Akademischer BC
- Full name: Akademischer Ballspiel-Club 1897 Charlottenburg
- Founded: 31 May 1897
- Ground: Kleiner Exerzierplatz
- –: defunct
| Home colours | Away colours |

= Akademischer BC 1897 Charlottenburg =

German football club

Akademischer Ballspiel-Club 1897 Charlottenburg was a German association football club based in the Charlottenburg district of Berlin. Founded on 31 May 1897, it is notable as one of the founding clubs of the German Football Association (Deutscher Fussball Bund or German Football Association) in Leipzig in 1900.

Akademischer BC was established as a separate club out of the Akademischer Sport-Club 1893 Berlin after disputes within the membership of that club. It was made up of students from the Technische Hochschule in Charlottenburg (now Technische Universität Berlin).

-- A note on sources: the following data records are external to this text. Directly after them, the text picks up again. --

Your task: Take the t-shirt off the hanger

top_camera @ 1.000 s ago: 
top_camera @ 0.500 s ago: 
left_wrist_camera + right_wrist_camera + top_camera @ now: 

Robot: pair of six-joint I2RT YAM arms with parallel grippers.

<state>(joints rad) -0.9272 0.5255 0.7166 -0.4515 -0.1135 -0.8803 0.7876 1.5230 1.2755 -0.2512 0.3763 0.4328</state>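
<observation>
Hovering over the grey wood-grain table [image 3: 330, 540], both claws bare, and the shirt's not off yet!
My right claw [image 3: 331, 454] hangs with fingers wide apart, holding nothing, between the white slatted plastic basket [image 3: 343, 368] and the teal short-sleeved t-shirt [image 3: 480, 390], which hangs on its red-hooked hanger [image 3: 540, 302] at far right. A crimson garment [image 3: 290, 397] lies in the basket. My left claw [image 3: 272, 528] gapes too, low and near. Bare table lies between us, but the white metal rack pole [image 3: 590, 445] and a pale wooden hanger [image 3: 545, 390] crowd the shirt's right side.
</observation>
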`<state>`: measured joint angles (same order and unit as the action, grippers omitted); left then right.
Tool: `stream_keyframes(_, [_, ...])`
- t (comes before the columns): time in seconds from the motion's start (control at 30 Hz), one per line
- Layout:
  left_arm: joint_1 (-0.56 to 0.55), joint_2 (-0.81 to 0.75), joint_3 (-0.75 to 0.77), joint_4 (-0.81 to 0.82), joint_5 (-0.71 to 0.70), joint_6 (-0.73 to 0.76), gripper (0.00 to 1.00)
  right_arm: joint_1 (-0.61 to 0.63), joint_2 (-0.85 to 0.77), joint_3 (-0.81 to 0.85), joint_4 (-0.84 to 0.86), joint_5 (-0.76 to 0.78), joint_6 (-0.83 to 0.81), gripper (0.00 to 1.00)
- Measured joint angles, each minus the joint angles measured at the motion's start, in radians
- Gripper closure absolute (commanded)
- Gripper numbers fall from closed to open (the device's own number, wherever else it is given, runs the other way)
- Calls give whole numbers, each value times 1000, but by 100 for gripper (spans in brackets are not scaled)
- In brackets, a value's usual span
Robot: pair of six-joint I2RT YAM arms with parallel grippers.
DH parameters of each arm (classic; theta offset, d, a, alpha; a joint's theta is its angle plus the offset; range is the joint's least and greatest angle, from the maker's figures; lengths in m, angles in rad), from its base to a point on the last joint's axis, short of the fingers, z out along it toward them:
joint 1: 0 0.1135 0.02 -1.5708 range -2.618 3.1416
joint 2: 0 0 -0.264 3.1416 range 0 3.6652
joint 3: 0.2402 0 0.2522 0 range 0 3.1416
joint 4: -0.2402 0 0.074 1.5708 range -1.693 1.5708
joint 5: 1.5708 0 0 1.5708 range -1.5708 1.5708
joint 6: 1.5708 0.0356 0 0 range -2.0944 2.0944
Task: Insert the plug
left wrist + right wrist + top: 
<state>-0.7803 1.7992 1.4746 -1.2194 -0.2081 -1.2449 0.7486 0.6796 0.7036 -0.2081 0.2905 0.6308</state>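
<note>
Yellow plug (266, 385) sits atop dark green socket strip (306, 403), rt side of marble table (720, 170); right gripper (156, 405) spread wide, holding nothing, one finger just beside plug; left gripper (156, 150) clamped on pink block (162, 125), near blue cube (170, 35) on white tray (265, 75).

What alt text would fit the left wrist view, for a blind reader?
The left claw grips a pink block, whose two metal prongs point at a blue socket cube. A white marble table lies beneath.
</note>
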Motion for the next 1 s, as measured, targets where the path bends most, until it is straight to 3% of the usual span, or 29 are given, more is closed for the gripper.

The team played its home matches at the army drill-field known as Kleiner Exerzierplatz in Westend, Malwitzstraße, and wore uniforms made up of dark green jerseys and white shorts.

After a brief turn in the VBB (Verband Berliner Ballspielvereine or Federation of Berlin Ballplay Teams) the club turned exclusively to varsity competition in 1902 and organized the first varsity football championship in the city in 1903. They met Preussen Berlin in the final, defeating them by a score of 2:1. Akademischer SC and Britannia Berlin also took part in the competition.

The team's best-known footballer was Strasbourg's Ivo Schricker, who played for the club while studying law in Berlin and went on to be Secretary General of FIFA from 1932 to 1950.

In addition to its football side the club had departments for athletics, speed skating, and tennis. The club was also one of the pioneers of ice hockey in Berlin. At the first ice hockey game played in Germany on February 4, 1897, on Lake Halensee, they faced a mixed Berlin team, winning the game 11:4.